Keeping this in the "prepper realm," do you think there is a place for ceramic 'anything' if we all have to head for the hills?

I had one oddball idea. That being if we had to move around "the new world" ducking our enemies. They might have sensors that read anything made of metal, and we had to function with only denim, plastic buttons and ceramics.


----------



## Smitty901 (Nov 16, 2012)

The Tourist said:


> Keeping this in the "prepper realm," do you think there is a place for ceramic 'anything' if we all have to head for the hills?
> 
> I had one oddball idea. That being if we had to move around "the new world" ducking our enemies. They might have sensors that read anything made of metal, and we had to function with only denim, plastic buttons and ceramics.


 You can only carry so much. IMO a Ceramic knife would be low on the list.


----------



## The Tourist (Jun 9, 2016)

Smitty901 said:


> You can only carry so much. IMO a Ceramic knife would be low on the list.

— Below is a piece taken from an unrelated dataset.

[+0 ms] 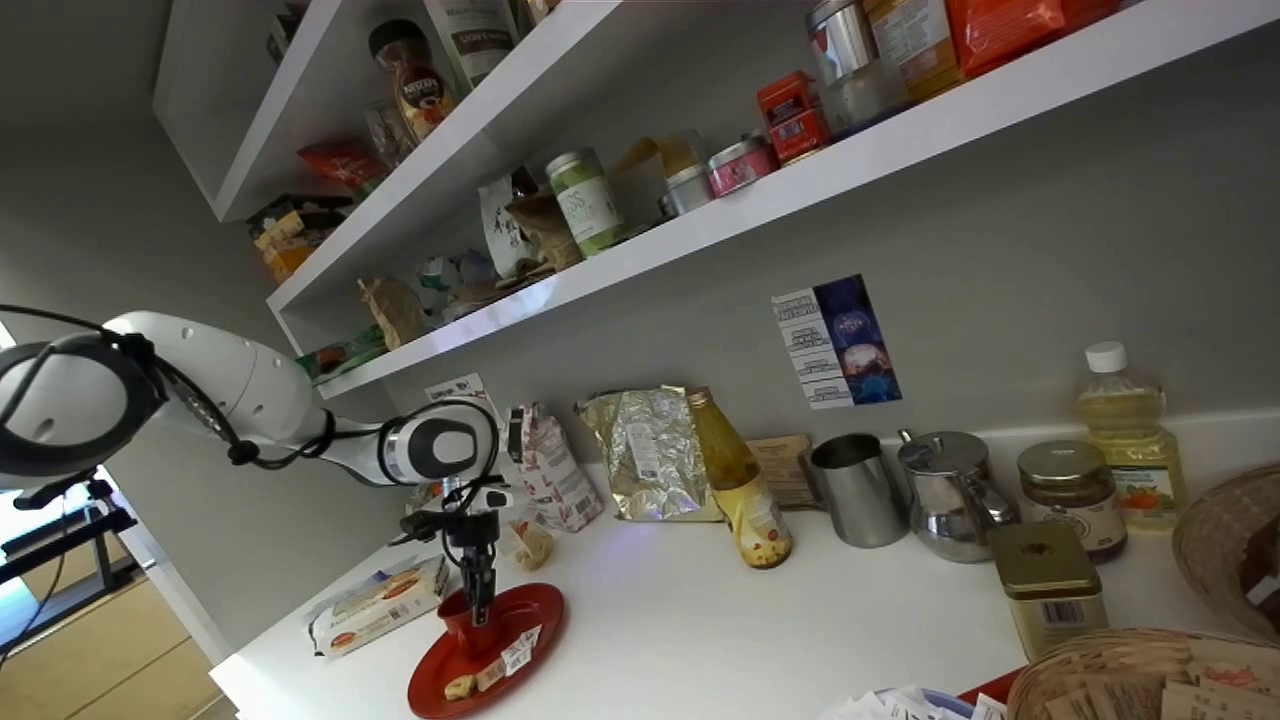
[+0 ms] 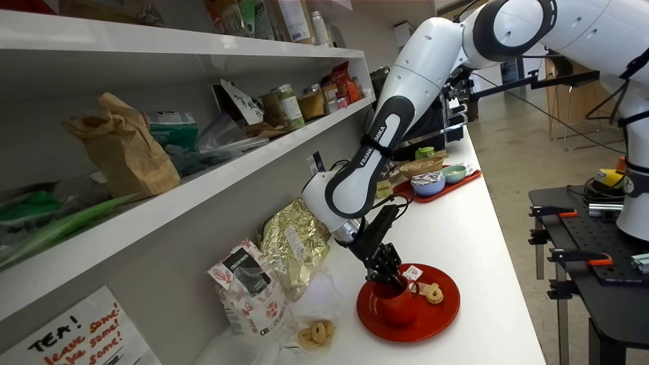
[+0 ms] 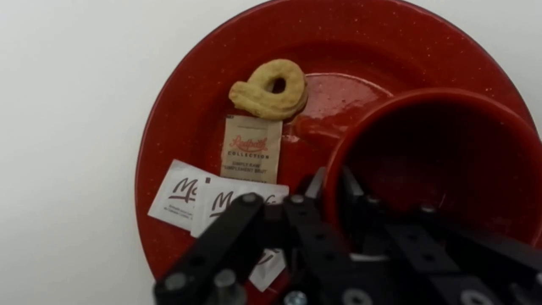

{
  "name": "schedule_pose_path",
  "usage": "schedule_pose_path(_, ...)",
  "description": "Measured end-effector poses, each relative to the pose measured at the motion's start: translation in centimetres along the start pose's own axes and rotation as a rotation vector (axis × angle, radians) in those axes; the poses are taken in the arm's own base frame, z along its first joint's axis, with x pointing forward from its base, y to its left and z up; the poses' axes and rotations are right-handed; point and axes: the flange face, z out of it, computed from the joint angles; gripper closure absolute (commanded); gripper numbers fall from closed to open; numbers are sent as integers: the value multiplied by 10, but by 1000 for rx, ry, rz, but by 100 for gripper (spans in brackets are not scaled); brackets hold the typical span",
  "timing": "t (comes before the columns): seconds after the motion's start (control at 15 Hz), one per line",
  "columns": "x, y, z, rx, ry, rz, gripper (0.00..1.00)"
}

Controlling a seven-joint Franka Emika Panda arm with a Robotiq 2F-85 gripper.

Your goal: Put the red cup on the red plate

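The pincer (image 3: 333,184) pinches the red cup (image 2: 398,307) by its wall, presumably steadying it on the red plate (image 2: 430,321), left of the ring-shaped snack (image 2: 434,294) in an exterior view

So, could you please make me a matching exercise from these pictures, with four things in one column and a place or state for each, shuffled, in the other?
Things
1. red cup
2. red plate
3. ring-shaped biscuit
4. gold foil bag

Places and states
A. lies on the white counter, bearing the tan packet
B. stands close to the grey wall
C. has the gripper closed on its rim
D. just above the tan packet in the wrist view

Right pairs: 1-C, 2-A, 3-D, 4-B
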Motion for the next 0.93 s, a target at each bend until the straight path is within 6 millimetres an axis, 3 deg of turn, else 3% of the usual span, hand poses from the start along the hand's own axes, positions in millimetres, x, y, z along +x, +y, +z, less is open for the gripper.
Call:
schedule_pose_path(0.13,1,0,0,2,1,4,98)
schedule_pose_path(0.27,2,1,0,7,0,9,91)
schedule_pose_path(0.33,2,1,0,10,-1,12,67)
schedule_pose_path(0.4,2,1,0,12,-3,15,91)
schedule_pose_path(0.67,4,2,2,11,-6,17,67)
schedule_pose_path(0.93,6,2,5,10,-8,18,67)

I wasn't viewing this as the survivor's main, "go-to" cutting device. My thread was geared more towards people who had to go through enemy territory. Technically, a ceramic is a gun made of mud, ergo, this device might let you slip through enemy lines.

Call it hypochondria if you wish, but I'm always looking for the tool, book, test flight or moving van that gives me the possibility of living one more day. If this sounds like "distrust of the future" you're right. I've been salting away toys and tools since I was a teenager--something I learned from my dad. Those Depression Era guys were pros when it came to 'Meatless Tuesdays.'


----------



## SOCOM42 (Nov 9, 2012)

The Tourist said:


> Keeping this in the "prepper realm," do you think there is a place for ceramic 'anything' if we all have to head for the hills?
> 
> I had one oddball idea. That being if we had to move around "the new world" ducking our enemies. They might have sensors that read anything made of metal, and we had to function with only denim, plastic buttons and ceramics.

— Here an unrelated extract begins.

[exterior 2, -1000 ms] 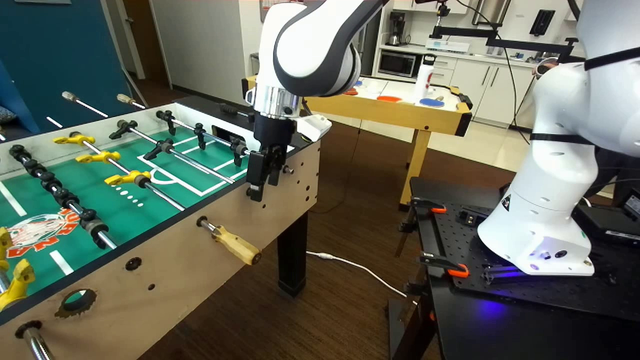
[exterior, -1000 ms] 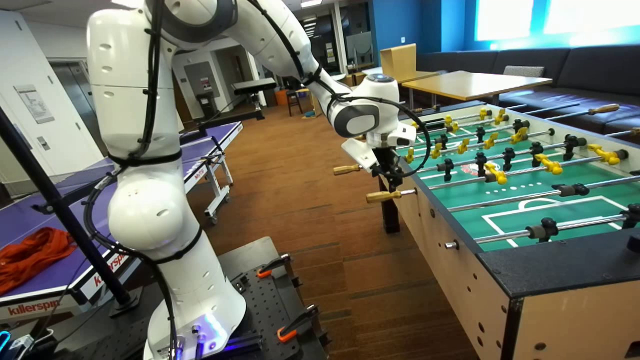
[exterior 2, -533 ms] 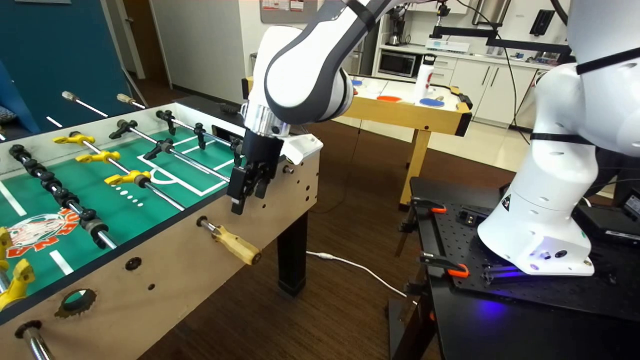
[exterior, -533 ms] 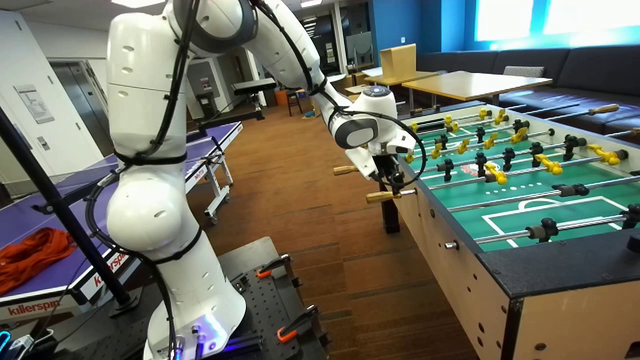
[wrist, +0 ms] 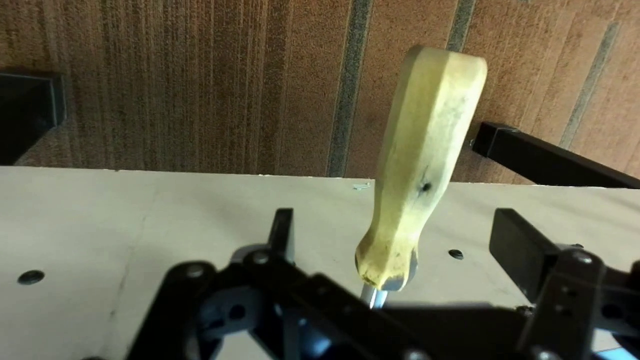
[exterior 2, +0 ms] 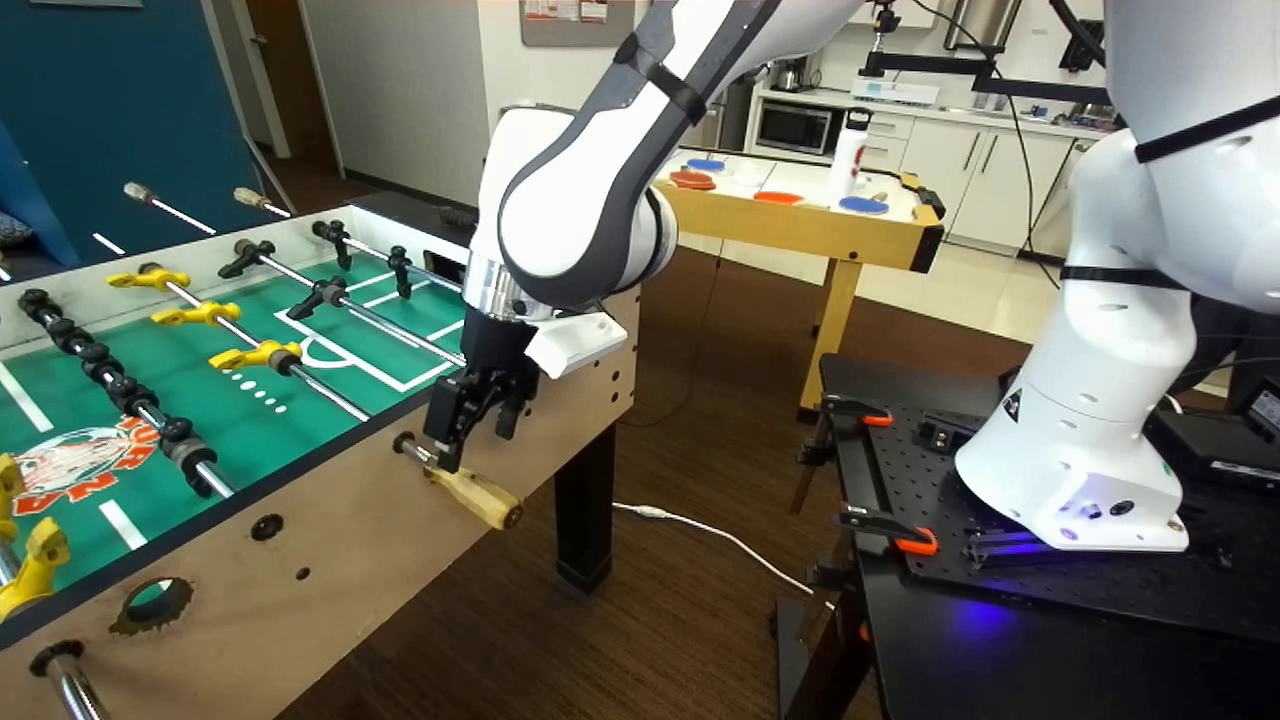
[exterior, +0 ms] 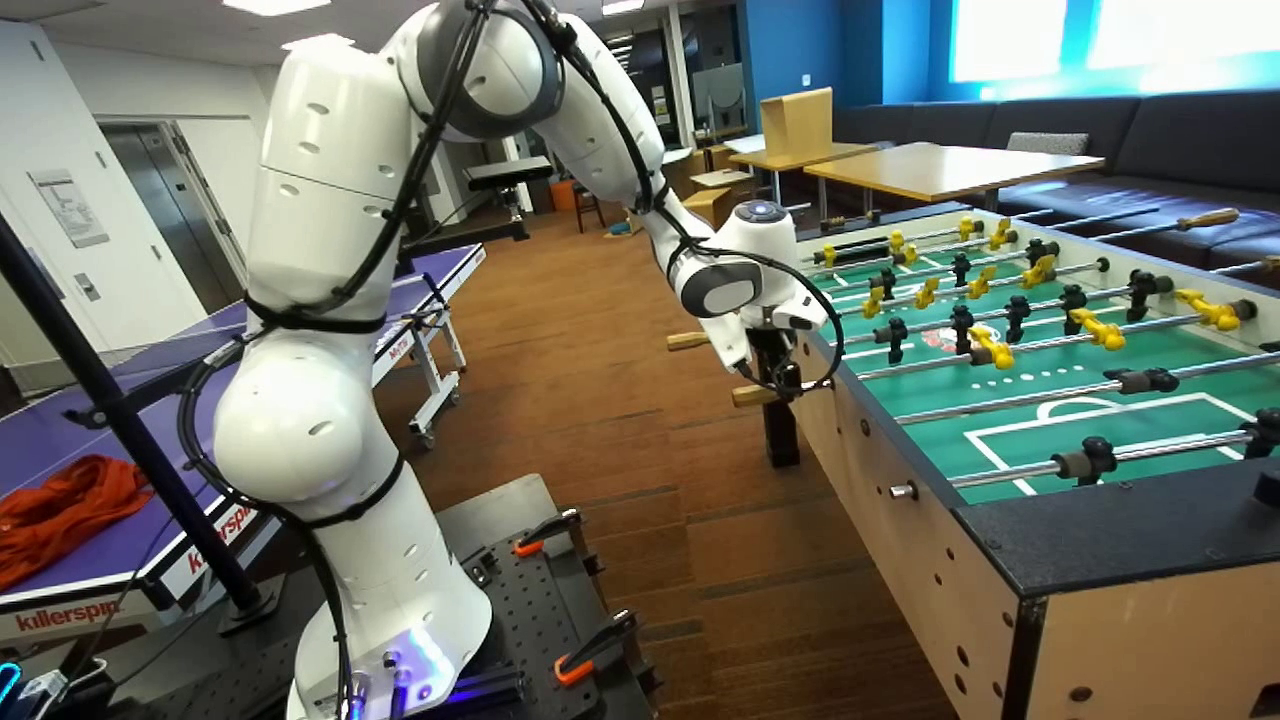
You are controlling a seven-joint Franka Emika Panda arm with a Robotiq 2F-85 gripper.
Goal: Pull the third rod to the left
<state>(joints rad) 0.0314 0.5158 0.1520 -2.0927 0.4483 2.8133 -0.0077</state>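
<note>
Rod (wrist: 373, 296) and its wooden handle (wrist: 422, 160) show between widely parted fingers (wrist: 522, 255)

In the wrist view, the handle leans from the lower centre toward the upper right of the frame, with a shiny stretch of the rod below it. The gripper (wrist: 395, 220) stands spread, one finger left of the handle and one right, and gaps show on both sides.

In an exterior view, the rod comes out of the side of a foosball table (exterior 2: 340, 570) left of centre, and its handle slants down toward the middle of the frame. It lines up with a row of yellow figures (exterior 2: 200, 314). The gripper is tilted just above, one finger overlapping the handle's inner end in the picture; whether they touch cannot be told. Near the centre of an exterior view, a farther handle (exterior: 687, 341) shows left of the gripper.
</note>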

Yeah, "in a prepper realm" a ceramic "steel" for working or burnishing an edge.


----------



## 1skrewsloose (Jun 3, 2013)

Call it hypochondria if you wish

What does believing you're ill when you're not have to do with ceramic knives? ( I'm puzzled?).


----------



## bigwheel (Sep 22, 2014)

Smitty901 said:


> Daughter gave wife a Ceramic knife, midsize kitchen type. Wife was amazed at how well it cut. I tried it this evening. Not sure how they will hold up but wow does it cut.

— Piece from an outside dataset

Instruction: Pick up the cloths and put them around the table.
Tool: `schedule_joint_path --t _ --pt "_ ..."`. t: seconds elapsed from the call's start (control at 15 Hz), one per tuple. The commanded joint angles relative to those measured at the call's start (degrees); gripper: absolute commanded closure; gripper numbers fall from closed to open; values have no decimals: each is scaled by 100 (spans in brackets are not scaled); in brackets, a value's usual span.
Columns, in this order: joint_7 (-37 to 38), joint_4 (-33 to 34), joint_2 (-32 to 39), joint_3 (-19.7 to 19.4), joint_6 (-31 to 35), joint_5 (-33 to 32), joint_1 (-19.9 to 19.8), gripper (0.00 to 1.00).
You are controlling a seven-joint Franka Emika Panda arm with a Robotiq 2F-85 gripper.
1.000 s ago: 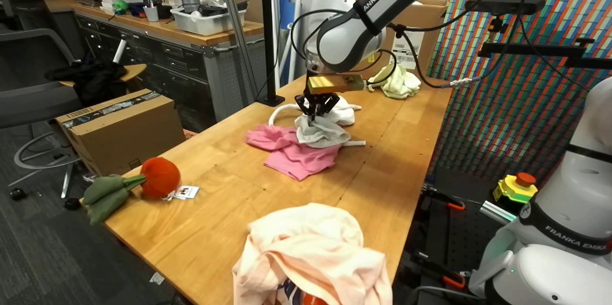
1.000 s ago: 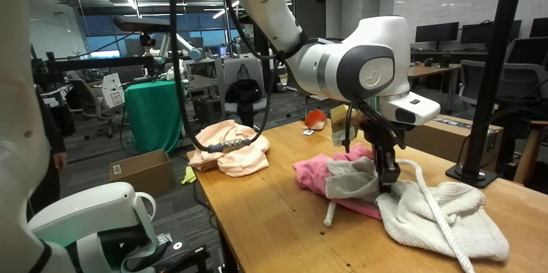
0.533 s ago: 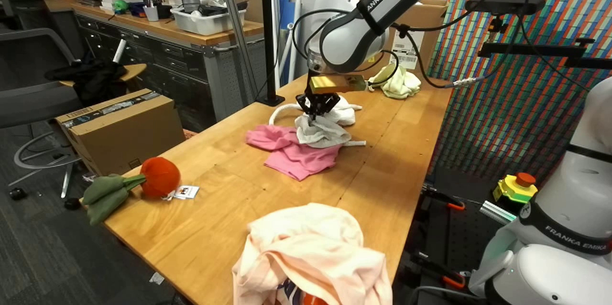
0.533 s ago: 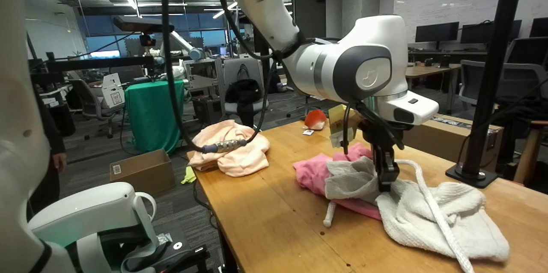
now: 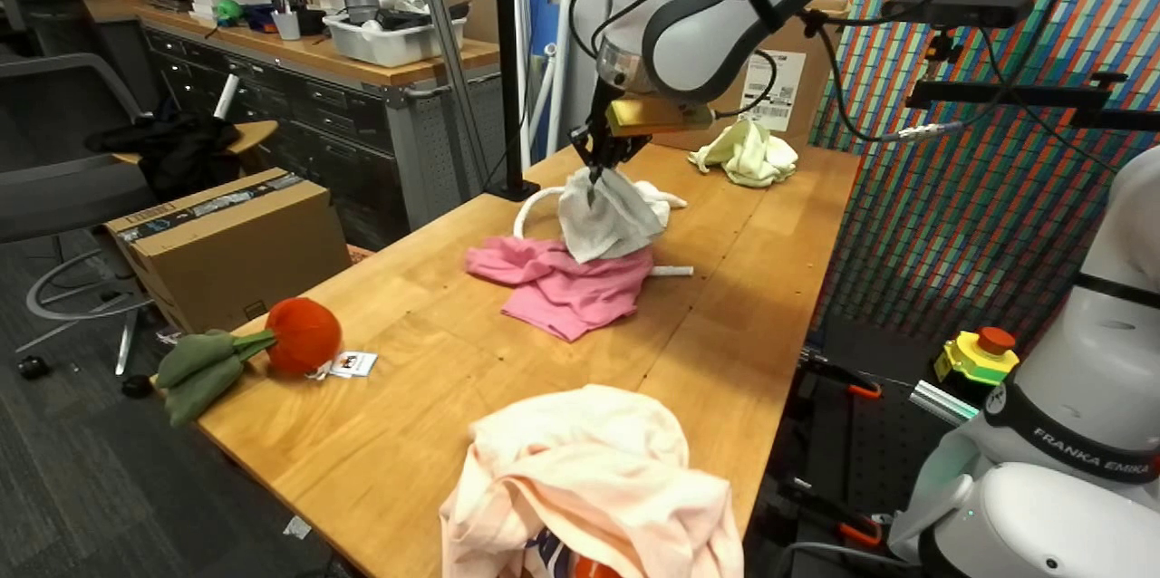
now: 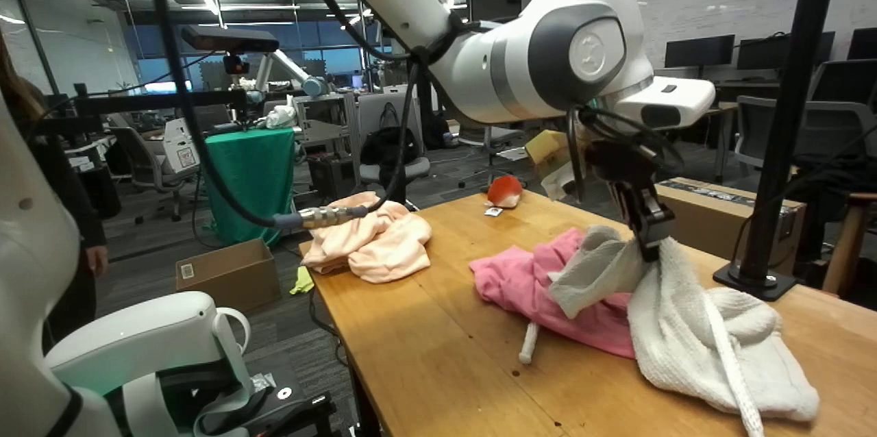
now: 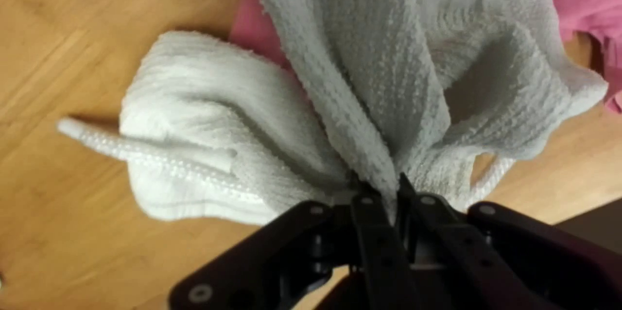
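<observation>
My gripper (image 5: 595,168) is shut on the white cloth (image 5: 609,220), pinching a fold between its fingertips, as the wrist view (image 7: 381,186) shows. In an exterior view the gripper (image 6: 652,248) lifts that fold while the rest of the white cloth (image 6: 712,348) with its cord lies on the table (image 6: 438,355). The pink cloth (image 5: 571,293) lies crumpled on the table, partly under the white one; it also shows in an exterior view (image 6: 517,286). A peach cloth (image 5: 589,460) lies at the near end. A pale green cloth (image 5: 750,154) lies at the far end.
An orange stuffed toy (image 5: 304,336) with green leaves lies at the table's edge beside a small tag. A black post (image 6: 777,149) stands at the table edge near the white cloth. A cardboard box (image 5: 788,75) stands behind the green cloth. A red-topped stop button (image 5: 979,356) sits off the table.
My gripper has risen, tilting slightly, and pulled a fold of the white cloth up off the pink cloth, uncovering more pink. The other cloths have not moved.
</observation>
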Motion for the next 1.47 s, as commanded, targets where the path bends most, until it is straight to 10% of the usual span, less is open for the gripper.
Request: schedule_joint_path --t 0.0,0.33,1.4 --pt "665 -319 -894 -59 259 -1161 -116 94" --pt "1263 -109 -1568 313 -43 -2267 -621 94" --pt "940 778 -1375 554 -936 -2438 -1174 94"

My Warden has one and likes it a lot. Just grilled her why she like it..she say it chops good. She thought it was plastic.


----------



## The Tourist (Jun 9, 2016)

bigwheel said:


> My Warden has one and likes it a lot.


I'm glad you posted that. I was vacillating on trying one, despite the drawers full of other stuff--usually failures. Have you got to the point where you can give us an idea of its length of service? Sometimes an item starts out as a darling, and fails fast.


----------